Many people are rightly distressed by Supreme Court Justice Robert's ruling
on Obamacare, but if anything, their fears understate the problem.
We all know that Obamacare institutes socialized medicine
and is vastly expensive (the latest estimates are that it will cost $2.6
trillion over the next 10 years). At least as disruptive though is that it requires
the eventual incarceration of tens and probably hundreds of thousands of Americans.
I wish this were a case of paranoia but unfortunately it's baked into the cake
of what is needed to implement the law long-term.
Most people should now be aware that it will require an added 16,000 IRS agents
to administer Obamacare. This means for example that every tax return will
have to be checked to see if the filer has written proof of insurance in evidence from their insurer,
or whether they will be forced to pay a penalty for being uninsured. Of course
this is a paperwork nightmare of huge proportion,
which ensures that some individuals and businesses will be unable to fulfill
the bureaucratic requirements and will be sucked into the maws of audits for that reason alone.

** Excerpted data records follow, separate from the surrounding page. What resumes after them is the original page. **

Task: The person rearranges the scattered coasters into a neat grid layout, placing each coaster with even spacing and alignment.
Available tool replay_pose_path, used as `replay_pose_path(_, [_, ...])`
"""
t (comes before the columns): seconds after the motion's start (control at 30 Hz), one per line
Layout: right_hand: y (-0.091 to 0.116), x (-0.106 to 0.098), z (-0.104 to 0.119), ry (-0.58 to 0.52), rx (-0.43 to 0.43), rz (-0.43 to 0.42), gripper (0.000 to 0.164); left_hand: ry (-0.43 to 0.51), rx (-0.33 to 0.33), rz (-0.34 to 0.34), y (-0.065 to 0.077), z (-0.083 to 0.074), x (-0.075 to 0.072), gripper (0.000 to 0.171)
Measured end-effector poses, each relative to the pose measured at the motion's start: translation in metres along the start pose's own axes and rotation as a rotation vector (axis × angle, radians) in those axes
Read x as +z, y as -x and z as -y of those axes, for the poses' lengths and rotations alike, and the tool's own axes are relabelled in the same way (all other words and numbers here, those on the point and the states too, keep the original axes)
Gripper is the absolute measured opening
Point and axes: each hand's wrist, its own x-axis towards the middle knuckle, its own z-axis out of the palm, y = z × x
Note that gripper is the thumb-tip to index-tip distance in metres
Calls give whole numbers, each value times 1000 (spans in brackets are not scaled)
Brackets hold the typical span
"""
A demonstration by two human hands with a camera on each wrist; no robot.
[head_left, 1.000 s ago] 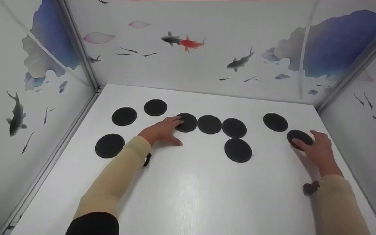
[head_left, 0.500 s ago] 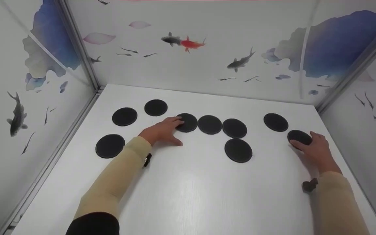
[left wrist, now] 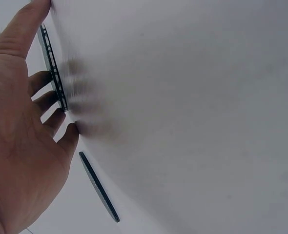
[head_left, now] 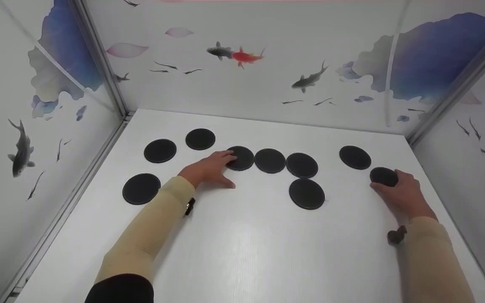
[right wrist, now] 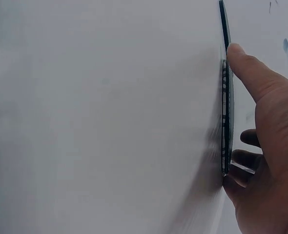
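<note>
Several thin, round black discs lie flat on a white table in the head view. My left hand (head_left: pixel 208 169) rests its fingertips on the top of one disc (head_left: pixel 242 159), with the thumb spread out toward the table. In the left wrist view, the fingers (left wrist: pixel 45 103) reach that disc, seen edge-on with slots in its side. At the far right, my right hand (head_left: pixel 406 194) spans another disc (head_left: pixel 383 176); its thumb lies at the disc's left edge and its fingers at the right. The right wrist view shows the thumb (right wrist: pixel 251 70) by one end of the disc (right wrist: pixel 225 122).
Left of my left hand lie three discs, one of them (head_left: pixel 141 189) near the forearm. Two discs (head_left: pixel 270 160) continue the middle row, and another (head_left: pixel 307 193) sits below its right end. One more disc (head_left: pixel 355 157) adjoins the right-hand one. Printed walls (head_left: pixel 242 92) enclose the table (head_left: pixel 242 252).
My right hand has shifted slightly left and away from me; its thumb has slid from the top of the disc to its left edge. The left hand has stayed still.
</note>
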Motion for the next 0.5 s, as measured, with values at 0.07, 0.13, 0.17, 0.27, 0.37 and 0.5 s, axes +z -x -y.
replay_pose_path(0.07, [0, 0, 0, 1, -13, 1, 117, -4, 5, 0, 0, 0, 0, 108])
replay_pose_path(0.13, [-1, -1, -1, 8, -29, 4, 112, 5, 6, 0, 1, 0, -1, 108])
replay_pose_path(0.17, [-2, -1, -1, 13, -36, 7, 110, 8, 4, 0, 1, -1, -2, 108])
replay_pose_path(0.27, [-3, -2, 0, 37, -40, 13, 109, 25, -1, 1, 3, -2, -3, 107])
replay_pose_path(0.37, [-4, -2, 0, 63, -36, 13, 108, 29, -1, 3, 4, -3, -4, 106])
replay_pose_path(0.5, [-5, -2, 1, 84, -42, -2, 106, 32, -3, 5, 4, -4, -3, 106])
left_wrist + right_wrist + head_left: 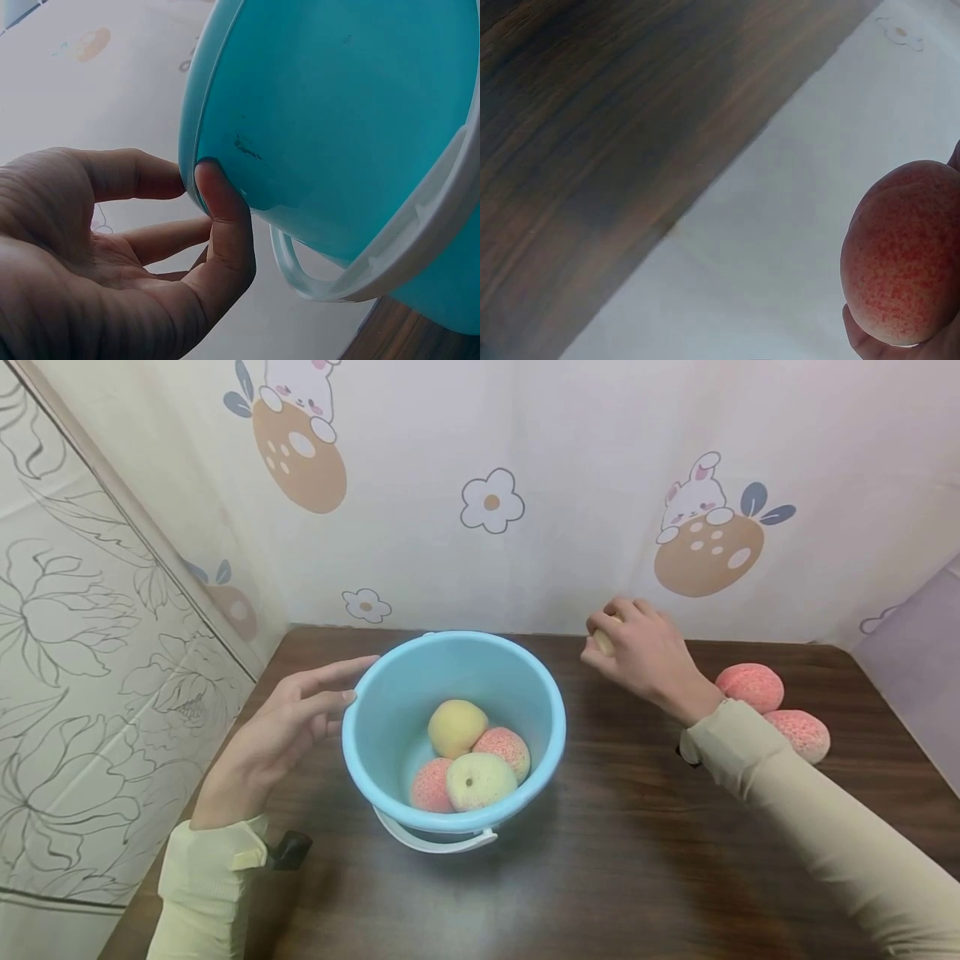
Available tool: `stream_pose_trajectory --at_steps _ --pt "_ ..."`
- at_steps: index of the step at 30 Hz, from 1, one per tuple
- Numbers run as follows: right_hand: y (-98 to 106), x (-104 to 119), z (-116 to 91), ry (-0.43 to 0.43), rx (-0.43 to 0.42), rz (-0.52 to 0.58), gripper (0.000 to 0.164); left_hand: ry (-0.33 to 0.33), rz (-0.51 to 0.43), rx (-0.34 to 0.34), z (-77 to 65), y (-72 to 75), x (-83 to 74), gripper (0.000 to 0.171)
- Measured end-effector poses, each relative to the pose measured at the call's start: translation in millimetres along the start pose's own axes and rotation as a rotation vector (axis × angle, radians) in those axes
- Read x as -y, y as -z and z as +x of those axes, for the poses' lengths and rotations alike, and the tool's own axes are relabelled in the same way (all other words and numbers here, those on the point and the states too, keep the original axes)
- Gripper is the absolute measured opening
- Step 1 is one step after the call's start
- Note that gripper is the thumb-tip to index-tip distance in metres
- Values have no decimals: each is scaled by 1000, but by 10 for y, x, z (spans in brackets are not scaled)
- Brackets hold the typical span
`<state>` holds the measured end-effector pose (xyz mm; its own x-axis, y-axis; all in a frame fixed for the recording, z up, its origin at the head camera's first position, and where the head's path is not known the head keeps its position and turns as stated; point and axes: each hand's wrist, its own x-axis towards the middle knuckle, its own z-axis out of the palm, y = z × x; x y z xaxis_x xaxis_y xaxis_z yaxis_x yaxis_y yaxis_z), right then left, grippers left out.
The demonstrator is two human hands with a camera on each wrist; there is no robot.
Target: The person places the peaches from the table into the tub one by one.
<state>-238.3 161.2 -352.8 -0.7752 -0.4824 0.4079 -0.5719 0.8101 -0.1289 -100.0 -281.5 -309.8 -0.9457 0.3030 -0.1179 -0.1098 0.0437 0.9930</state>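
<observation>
A light blue bucket (450, 647) stands on the table with several peaches inside: a yellow peach (456, 728), a pale green peach (480, 782) and speckled red ones (504, 750). At its left side my left hand (281, 731) pinches the rim (193, 112) between a bent thumb and the index finger. Right of the bucket, near the table's back edge, my right hand (641, 647) grips another peach (904, 259). Its red side fills part of the right wrist view; the head view shows just a yellowish bit between the fingers.
Two reddish peaches (753, 687) lie on the dark wooden table (600, 860) beside my right forearm. The bucket's white handle (438, 843) hangs down in front. A curtain printed with rabbits (570, 485) borders the table's back edge, and a flower-patterned panel (67, 652) stands at left.
</observation>
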Motion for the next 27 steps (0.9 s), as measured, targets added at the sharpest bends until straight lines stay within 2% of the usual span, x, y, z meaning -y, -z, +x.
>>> stream_pose_trajectory --at_steps 9,19,27 --pt "132 201 55 70 -74 14 24 -8 -1 -1 -8 -2 -6 49" --pt "247 364 93 86 -98 55 22 -2 4 -3 -11 -10 -3 49" --pt "346 539 143 158 -161 87 23 5 -9 -2 -14 -19 -6 50"
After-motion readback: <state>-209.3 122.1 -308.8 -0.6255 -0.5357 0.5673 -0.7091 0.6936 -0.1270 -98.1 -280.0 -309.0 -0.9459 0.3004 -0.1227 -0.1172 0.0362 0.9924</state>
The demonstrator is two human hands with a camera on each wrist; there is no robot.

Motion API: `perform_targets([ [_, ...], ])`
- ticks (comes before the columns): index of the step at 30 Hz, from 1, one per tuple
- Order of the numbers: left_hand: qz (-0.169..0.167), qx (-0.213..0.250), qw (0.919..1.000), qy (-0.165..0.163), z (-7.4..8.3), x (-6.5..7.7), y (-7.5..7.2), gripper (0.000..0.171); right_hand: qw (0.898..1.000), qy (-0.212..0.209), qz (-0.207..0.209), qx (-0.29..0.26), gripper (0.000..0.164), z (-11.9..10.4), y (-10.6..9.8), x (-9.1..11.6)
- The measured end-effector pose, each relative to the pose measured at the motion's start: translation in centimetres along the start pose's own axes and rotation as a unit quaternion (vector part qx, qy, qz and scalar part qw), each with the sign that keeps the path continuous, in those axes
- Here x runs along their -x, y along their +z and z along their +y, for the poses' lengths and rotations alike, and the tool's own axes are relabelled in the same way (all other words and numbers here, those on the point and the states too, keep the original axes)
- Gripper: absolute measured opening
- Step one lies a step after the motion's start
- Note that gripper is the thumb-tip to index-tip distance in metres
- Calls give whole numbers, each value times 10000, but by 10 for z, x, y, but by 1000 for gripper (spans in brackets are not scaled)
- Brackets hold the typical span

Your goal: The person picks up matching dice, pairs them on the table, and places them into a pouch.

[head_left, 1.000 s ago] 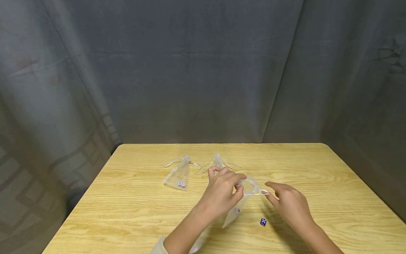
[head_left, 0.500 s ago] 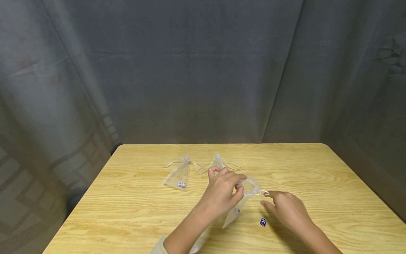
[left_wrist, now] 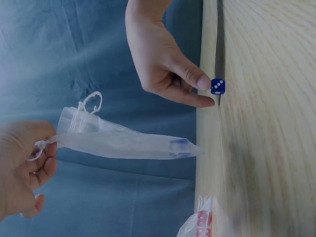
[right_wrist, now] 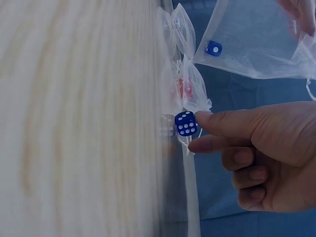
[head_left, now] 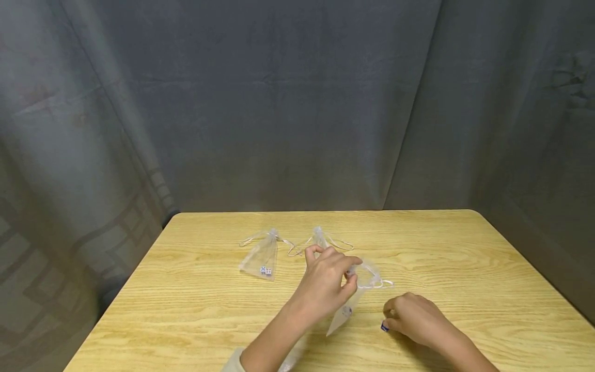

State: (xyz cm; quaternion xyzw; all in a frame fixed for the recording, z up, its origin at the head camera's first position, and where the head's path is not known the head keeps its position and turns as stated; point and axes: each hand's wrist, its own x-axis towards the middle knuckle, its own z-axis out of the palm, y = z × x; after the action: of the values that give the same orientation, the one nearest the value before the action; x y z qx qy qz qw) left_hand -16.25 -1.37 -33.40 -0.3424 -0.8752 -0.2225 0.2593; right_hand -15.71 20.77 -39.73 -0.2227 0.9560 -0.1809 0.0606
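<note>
My left hand (head_left: 325,281) pinches the rim of a sheer white drawstring bag (left_wrist: 118,143), which hangs with its mouth spread and its cord loop loose. Inside its bottom corner lies a blue die (right_wrist: 213,48). Another blue die (right_wrist: 185,123) with white pips sits on the table, right of the bag in the head view. Close against this die is my right hand (head_left: 416,320): thumb tip at its edge, forefinger just beside it, the other fingers curled in. The two fingertips are apart, and the die is not plainly between them.
On the wooden table (head_left: 195,289) lies a drawn bag (head_left: 260,256) with white-looking dice at the back left. A second drawn bag (head_left: 319,236) is partly behind my left hand; red dice (left_wrist: 203,222) show in a bag in the left wrist view. Grey curtains (head_left: 279,129) surround the table.
My right hand has let go of the bag's cord loop and moved down toward me to the loose blue die. The left hand holds the bag in the same place.
</note>
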Motion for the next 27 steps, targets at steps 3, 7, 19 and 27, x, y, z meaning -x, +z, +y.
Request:
perform_targets([
  [3, -6, 3, 10000, 6, 0, 0, 0, 19, 9997, -217, -79, -74, 21, 1, 1, 0],
  [7, 3, 6, 10000, 16, 0, 0, 0, 19, 9989, -390, -153, -214, 22, 2, 1, 1],
  [19, -23, 10, 10000, 20, 0, 0, 0, 19, 9958, -882, 4, -227, 7, -1, -1, 1],
  [27, -47, 52, 10000, 14, 0, 0, 0, 19, 9955, -155, 843, 399, 13, -11, -3, -1],
])
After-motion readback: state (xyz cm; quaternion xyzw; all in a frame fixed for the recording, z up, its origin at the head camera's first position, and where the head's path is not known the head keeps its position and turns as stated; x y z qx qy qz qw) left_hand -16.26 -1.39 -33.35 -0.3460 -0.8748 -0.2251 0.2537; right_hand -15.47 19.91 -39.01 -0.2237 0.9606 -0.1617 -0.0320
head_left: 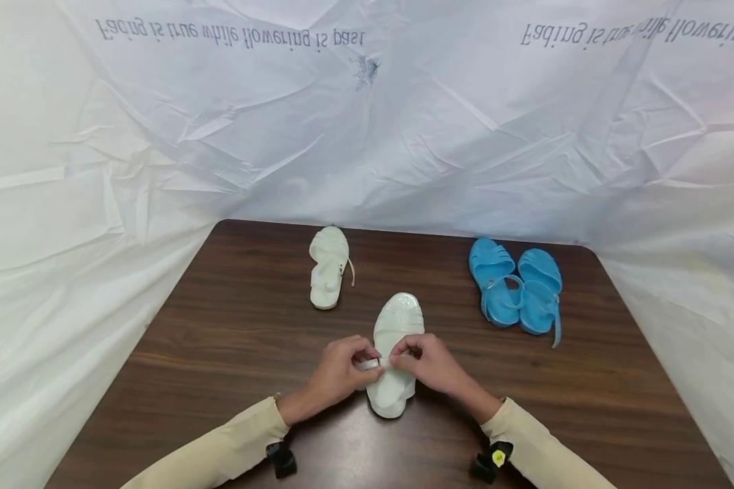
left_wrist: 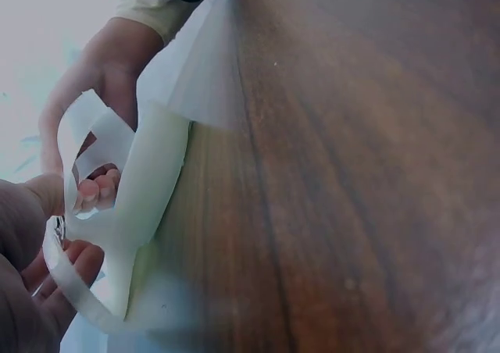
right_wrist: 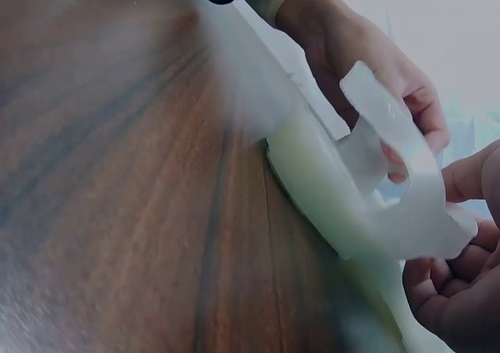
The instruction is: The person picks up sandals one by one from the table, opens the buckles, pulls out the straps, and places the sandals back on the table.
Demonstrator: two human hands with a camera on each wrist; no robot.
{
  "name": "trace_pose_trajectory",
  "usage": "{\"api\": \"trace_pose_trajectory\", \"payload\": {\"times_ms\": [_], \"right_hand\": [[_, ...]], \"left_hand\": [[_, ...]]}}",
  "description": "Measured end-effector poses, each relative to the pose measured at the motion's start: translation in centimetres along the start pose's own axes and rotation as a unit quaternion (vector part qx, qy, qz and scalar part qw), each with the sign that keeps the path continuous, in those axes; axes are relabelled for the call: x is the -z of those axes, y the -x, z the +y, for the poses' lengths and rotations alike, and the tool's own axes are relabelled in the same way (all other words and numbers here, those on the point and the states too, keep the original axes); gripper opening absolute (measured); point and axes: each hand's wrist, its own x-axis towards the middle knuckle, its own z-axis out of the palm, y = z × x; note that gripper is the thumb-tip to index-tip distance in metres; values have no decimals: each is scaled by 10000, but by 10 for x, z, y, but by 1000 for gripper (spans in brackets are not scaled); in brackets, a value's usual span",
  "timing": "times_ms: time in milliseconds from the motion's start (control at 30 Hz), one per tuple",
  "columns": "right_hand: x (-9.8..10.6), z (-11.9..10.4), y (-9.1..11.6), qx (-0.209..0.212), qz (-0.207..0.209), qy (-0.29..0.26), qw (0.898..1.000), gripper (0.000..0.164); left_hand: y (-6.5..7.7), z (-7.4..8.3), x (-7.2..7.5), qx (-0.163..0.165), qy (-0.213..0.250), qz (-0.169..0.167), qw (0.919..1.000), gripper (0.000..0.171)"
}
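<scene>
A white sandal (head_left: 397,316) lies on the table in front of me, toe pointing away. My left hand (head_left: 342,370) pinches its ankle strap on the left side, where a small metal buckle (left_wrist: 60,226) shows by the fingers in the left wrist view. From the right, my right hand (head_left: 431,367) pinches the strap over the middle of the sandal, its fingertips close to those of the left. In the right wrist view the white strap (right_wrist: 414,162) arches up from the sole (right_wrist: 316,185). A narrow strap (left_wrist: 74,287) loops down below the left fingers.
Another white sandal (head_left: 330,258) with its strap hanging loose lies farther back on the dark wooden table (head_left: 245,305). At the back right, two blue sandals (head_left: 492,288) lie side by side. White sheeting (head_left: 404,156) hangs behind the table and along its sides.
</scene>
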Motion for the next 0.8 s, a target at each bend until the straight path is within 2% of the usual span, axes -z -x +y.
{"api": "trace_pose_trajectory", "payload": {"times_ms": [200,400,667,800], "right_hand": [[4,-2,4,-100,201,206,9995,7],[14,2,8,-560,211,153,9981,7],[27,7,11,-920,14,-315,9953,8],[29,4,9,-950,-105,-630,9934,16]], "left_hand": [[1,-5,-1,-140,199,22,9997,14],[2,-6,1,-55,380,79,9992,15],[0,-4,2,-3,372,27,9993,14],[0,-4,3,39,426,-46,9991,13]]}}
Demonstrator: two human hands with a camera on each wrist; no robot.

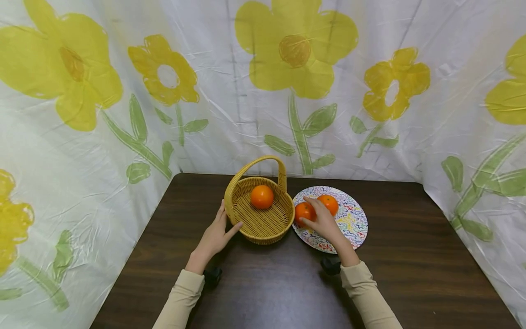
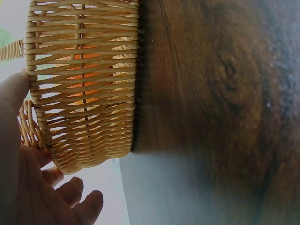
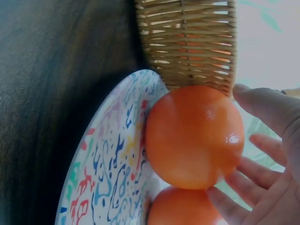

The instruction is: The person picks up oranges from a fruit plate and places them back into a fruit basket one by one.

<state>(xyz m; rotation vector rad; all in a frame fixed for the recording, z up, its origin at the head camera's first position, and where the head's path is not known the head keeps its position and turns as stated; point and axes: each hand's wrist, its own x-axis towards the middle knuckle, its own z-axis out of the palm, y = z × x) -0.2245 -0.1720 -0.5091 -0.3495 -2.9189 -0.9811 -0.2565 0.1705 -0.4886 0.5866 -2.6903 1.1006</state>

What hasn't been investigated or reported on is how many people actually
have to be jailed to keep Obama care from falling apart. Partial compliance with
the law would mean eventual total disregard of the law.
it has been estimated that 4 million people will need to pay the penalty
fee of $695 for not being able to show insurance.
Some of these people will be self-insured, some will be
those too lazy to fill in documentation, etc. However some substantial
proportion of those 4 million will be Patriots resisting the degradation of the Constitution
by ignoring what they view to be a tyrannical mandate.
It isn't very hard to conjure up tens and even hundreds of thousands
of people who will be in breach of the Obamacare minimum payment.
Right now there is no enforcement mechanism other
than the ability of the IRS to threaten/harass and to halt refunds
for over withheld taxes. But if even 5% of the 4 million people supposed to pay the penalty refused,
that will create
a population of 200,000 malcontents who need to be incarcerated.
Now we're talking political gulags for Americans when our president can't even keep Guantanamo Bay
open to house murderous Al Queda.
According to a recent IRS report, the voluntary compliance rate - the percentage of total tax revenues
paid on a timely basis - was 83.1 percent in 2006. (Tax Gap)
If 17% are statistically expected to be non compliant with the Obamacare penalty,
that means the IRS needs a political Gulag for 680,000 free Americans.
Could a Democratic administration ignore that number of people, as they
have ignored the presence of illegal aliens for political advantage? Of course that's the rub,
those who won't pay the Obamacare penalty will be composed of the usual
small component of anarchists opposed to every law, but also a large contingent of conservatives
who vehemently oppose Obamacare on constitutional principle.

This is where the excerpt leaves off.